> [WORK ITEM]
Each line of the data has to be written out again exactly as shown.
........
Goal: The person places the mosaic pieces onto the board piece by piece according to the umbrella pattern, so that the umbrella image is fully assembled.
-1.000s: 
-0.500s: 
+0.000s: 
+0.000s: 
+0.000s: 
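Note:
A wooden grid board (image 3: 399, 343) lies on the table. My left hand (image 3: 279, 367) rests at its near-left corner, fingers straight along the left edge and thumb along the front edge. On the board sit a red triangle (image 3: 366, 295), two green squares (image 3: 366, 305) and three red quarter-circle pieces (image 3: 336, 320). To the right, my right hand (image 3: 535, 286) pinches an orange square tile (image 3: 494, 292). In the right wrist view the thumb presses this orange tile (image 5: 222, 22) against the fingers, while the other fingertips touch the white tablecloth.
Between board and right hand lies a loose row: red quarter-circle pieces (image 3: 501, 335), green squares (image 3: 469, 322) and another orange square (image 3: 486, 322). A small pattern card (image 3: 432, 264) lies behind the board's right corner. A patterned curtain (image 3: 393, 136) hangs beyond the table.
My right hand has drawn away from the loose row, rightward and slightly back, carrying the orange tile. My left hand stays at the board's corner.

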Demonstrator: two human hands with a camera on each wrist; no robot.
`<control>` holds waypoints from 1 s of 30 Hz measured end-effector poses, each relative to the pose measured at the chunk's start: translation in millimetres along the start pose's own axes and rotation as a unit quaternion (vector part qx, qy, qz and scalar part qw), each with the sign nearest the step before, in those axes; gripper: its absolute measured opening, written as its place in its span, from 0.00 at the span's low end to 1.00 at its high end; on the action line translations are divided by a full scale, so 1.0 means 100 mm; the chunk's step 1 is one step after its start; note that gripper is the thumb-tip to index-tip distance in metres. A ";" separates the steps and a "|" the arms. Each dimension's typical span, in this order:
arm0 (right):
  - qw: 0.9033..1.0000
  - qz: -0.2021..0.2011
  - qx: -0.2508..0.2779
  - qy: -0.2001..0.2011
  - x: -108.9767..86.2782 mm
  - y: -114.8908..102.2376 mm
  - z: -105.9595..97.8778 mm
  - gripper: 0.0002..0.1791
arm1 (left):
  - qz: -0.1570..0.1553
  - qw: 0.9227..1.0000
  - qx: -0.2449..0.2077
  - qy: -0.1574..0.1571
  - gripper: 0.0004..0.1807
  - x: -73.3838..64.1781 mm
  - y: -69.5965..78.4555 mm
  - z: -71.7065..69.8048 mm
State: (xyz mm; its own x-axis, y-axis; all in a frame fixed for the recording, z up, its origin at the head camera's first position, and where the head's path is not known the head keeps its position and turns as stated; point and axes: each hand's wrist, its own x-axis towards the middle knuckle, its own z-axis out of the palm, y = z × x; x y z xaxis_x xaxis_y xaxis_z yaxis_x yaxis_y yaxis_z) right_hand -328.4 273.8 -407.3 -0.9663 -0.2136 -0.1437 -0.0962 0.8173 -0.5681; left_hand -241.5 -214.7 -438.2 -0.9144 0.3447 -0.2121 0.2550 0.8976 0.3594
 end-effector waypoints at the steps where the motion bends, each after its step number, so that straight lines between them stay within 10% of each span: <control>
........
> [WRITTEN SOLUTION]
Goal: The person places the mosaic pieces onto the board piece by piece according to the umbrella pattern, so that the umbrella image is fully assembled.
-1.000s: 
-0.500s: 
+0.000s: 
+0.000s: 
+0.000s: 
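Note:
A wooden grid board (image 3: 399, 343) lies on the table. My left hand (image 3: 279, 367) rests at its near-left corner, fingers straight along the left edge and thumb along the front edge. On the board sit a red triangle (image 3: 366, 295), two green squares (image 3: 366, 305) and three red quarter-circle pieces (image 3: 336, 320). To the right, my right hand (image 3: 535, 286) pinches an orange square tile (image 3: 494, 292). In the right wrist view the thumb presses this orange tile (image 5: 222, 22) against the fingers, while the other fingertips touch the white tablecloth.
Between board and right hand lies a loose row: red quarter-circle pieces (image 3: 501, 335), green squares (image 3: 469, 322) and another orange square (image 3: 486, 322). A small pattern card (image 3: 432, 264) lies behind the board's right corner. A patterned curtain (image 3: 393, 136) hangs beyond the table.
My right hand has drawn away from the loose row, rightward and slightly back, carrying the orange tile. My left hand stays at the board's corner.
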
Demonstrator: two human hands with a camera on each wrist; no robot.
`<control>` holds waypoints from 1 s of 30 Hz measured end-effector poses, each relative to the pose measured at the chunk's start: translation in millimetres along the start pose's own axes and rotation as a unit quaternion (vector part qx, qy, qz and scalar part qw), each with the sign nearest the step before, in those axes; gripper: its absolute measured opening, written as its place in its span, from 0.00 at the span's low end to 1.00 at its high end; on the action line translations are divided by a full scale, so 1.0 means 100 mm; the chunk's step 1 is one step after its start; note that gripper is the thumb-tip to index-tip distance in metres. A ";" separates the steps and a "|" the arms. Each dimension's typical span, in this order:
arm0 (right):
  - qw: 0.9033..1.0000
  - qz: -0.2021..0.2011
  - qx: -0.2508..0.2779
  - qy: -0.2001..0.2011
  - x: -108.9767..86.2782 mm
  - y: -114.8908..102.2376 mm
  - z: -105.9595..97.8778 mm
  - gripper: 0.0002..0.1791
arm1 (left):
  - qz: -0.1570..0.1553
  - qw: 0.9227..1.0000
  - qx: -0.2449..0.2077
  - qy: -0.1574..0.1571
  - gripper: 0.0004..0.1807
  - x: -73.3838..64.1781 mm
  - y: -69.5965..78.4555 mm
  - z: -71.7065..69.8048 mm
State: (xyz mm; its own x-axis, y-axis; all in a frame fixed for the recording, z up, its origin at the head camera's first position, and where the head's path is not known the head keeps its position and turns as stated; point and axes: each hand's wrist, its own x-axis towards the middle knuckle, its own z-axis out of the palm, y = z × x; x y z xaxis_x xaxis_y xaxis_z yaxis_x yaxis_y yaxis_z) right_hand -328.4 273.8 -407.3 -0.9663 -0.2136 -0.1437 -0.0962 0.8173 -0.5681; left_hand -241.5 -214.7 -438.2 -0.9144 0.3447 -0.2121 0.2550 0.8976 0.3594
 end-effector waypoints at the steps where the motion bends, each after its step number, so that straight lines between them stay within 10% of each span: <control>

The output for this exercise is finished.